After five years with the Lighthouse All-Stars and numerous jazz record dates, Levey started a photography business and began to make a transition into the world of popular music. In addition to drumming anonymously with some of the brightest stars in show business (the Supremes, Bobby Darin, and Pat Boone, to name a few), and going back on the road for long stretches with singers Peggy Lee and Ella Fitzgerald, he began to study mallet instruments and timpani in order to work full-time in the studios. Levey's emergence as a complete, well-rounded musician, contributing to innumerable movie and TV sound tracks, making a good living to support his family, as well as earning the respect of his peers in an intensely competitive business, contained one major drawback: Unlike his years as a struggling, often poorly paid jazzman, he took little pleasure in the work. Playing good time, supporting others, and making them feel good in the improvised jazz arena had given Levey so much satisfaction. Now it was time to "just read it and record it." (p. 144) Running from instrument to instrument, always attached to a headset, ever mindful of a click track, proved to be stressful and soul-sucking. "There's no joy in doing studio work," Levey explains. "It's not music, it's sound effects. Just cues and bridges, bridges and cues...It'll put you in the nuthouse." (p. 148) In 1973, rather than continue to endure his dissatisfaction with studio work, and coming to the realization that he would soon be replaced by younger musicians and synthesizers, Levey simply quit playing, and devoted his creative energy to photography.

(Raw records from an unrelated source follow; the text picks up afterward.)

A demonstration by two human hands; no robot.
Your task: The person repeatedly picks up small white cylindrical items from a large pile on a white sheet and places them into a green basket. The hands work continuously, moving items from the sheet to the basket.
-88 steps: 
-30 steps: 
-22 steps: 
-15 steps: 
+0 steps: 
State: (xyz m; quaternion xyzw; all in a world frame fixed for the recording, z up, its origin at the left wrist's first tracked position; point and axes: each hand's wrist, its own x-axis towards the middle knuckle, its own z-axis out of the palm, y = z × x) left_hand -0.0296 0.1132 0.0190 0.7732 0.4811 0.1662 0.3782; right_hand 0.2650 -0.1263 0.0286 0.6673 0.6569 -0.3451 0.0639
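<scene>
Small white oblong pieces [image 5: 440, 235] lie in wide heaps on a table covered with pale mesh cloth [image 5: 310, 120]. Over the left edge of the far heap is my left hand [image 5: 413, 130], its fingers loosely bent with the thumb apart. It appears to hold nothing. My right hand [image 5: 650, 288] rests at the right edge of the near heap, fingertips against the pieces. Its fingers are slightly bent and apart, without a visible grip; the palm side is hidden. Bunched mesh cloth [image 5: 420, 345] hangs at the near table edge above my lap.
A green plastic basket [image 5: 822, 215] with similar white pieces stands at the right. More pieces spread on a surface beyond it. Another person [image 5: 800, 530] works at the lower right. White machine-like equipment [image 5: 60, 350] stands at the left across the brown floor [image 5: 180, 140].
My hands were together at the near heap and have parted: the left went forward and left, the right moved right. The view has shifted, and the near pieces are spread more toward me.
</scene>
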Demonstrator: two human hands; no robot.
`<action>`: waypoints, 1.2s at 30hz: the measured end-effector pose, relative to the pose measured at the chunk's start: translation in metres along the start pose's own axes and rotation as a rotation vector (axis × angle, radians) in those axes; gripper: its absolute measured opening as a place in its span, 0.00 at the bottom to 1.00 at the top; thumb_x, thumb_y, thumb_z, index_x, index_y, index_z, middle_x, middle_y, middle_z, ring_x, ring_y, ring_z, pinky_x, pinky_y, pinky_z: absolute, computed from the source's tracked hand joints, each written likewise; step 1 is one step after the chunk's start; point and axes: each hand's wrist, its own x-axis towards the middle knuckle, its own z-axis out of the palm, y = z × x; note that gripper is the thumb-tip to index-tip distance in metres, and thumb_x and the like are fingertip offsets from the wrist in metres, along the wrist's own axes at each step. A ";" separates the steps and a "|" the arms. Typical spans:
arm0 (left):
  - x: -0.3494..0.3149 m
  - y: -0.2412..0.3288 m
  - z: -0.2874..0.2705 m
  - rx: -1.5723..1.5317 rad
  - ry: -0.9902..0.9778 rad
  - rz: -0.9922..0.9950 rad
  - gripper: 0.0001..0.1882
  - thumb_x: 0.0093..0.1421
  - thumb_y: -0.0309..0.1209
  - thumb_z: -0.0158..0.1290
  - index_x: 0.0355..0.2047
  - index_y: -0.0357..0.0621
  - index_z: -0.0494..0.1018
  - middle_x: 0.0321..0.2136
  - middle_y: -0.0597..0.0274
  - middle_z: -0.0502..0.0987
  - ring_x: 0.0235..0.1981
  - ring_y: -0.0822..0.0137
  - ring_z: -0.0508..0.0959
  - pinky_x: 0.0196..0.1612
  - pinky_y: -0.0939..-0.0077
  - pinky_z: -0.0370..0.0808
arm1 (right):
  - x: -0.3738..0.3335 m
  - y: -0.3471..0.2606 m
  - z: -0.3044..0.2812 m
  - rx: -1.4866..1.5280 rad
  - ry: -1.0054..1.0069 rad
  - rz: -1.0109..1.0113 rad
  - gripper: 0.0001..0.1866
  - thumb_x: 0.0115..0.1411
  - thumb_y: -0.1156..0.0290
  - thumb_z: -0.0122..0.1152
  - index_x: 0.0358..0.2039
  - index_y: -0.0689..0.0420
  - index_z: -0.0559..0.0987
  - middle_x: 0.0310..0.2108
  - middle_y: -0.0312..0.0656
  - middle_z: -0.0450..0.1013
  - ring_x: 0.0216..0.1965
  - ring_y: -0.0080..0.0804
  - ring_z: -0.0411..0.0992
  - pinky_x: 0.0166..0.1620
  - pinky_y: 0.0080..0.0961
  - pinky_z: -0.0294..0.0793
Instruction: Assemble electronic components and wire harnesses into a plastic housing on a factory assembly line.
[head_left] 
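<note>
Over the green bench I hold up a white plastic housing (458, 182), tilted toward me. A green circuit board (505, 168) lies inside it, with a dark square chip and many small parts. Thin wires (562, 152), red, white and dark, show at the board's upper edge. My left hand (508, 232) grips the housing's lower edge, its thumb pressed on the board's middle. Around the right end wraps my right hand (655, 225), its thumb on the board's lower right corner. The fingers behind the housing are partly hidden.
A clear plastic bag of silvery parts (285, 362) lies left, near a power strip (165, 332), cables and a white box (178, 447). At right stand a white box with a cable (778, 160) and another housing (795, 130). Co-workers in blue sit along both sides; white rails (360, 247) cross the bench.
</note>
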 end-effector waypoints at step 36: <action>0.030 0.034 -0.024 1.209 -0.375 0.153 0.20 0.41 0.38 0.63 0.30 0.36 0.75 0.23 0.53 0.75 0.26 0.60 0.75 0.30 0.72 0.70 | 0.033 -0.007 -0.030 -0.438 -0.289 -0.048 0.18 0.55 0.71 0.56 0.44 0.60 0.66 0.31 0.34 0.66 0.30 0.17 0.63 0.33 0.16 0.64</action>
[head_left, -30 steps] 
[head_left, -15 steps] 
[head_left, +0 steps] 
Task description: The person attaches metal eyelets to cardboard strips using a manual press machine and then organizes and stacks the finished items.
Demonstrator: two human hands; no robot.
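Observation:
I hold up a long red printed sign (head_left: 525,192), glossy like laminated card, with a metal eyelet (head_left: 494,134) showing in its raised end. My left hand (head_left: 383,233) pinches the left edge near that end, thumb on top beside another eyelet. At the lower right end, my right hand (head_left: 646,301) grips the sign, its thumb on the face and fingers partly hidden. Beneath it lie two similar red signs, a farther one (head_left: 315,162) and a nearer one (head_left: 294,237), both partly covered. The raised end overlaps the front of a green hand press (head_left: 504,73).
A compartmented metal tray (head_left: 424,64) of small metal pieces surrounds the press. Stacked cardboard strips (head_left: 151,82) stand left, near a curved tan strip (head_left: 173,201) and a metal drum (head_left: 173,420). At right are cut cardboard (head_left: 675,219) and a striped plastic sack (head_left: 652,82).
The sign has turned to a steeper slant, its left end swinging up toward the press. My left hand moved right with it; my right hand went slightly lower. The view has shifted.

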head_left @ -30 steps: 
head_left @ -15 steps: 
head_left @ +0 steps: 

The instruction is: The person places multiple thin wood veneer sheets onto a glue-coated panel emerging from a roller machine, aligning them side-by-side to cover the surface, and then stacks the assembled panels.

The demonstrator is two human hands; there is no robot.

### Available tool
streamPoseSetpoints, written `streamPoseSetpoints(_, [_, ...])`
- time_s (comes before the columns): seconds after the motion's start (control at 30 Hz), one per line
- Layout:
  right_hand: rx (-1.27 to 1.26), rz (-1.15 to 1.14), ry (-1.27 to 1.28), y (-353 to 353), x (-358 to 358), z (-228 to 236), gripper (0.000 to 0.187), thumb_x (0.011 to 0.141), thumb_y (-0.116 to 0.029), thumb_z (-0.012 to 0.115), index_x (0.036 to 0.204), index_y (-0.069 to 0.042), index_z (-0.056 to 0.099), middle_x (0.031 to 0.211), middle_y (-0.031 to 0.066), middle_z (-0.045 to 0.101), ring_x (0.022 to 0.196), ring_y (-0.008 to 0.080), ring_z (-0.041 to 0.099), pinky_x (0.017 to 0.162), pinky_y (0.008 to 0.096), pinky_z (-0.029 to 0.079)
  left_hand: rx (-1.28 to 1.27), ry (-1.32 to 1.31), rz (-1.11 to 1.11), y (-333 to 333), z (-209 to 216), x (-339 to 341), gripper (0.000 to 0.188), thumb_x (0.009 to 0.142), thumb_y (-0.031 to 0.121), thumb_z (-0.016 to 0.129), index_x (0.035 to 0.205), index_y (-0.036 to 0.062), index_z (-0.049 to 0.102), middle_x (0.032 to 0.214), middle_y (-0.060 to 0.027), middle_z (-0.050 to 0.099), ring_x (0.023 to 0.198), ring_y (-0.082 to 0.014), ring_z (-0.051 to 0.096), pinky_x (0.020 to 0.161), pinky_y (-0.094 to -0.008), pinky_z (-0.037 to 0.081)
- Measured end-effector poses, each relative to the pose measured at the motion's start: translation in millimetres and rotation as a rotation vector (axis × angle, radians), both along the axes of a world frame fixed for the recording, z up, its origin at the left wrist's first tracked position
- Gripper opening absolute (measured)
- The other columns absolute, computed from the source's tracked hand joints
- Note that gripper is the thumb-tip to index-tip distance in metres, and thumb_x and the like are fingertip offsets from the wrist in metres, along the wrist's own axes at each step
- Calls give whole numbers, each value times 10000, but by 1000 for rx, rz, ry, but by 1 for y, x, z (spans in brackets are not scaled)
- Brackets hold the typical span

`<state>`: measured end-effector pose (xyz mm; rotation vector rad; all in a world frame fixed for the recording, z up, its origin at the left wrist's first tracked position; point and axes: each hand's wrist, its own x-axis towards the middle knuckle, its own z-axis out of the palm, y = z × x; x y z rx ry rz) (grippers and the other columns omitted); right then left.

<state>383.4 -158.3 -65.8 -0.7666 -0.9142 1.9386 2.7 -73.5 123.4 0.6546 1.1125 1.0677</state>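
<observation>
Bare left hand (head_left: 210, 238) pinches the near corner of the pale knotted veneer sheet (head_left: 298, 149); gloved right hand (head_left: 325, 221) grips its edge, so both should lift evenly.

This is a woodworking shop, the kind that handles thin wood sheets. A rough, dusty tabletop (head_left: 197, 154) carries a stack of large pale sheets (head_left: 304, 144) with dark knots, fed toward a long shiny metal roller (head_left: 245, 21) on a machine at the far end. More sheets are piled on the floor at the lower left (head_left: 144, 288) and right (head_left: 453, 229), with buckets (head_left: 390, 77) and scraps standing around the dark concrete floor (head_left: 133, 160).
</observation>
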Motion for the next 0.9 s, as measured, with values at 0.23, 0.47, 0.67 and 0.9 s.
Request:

Readers of Stan Levey: Jazz Heavyweight are advised against skipping through the Recommended Listening and Epilogue sections that follow the main body of the text. In Recommended Listening, Hayde offers insightful analysis and stories connected to Levey's major jazz recordings as a leader and sideman, many of which are currently available on compact disc. The Epilogue comprises brief accounts and the fates of some of the major people and places in Levey's life, ranging from Harry Anslinger, the federal narcotics commissioner who despised jazz musicians and once busted Levey for a drug charge that didn't stick; to Billy Berg's, the club that introduced bebop to the West Coast by booking Dizzy Gillespie and a band that included Charlie Parker and Levey; to Shelly Manne, the great jazz drummer, studio musician and businessman who, like Levey, got his start on the East Coast and moved to (and thrived) in Los Angeles. These additions are a fitting conclusion to one of the finest jazz biographies in recent years.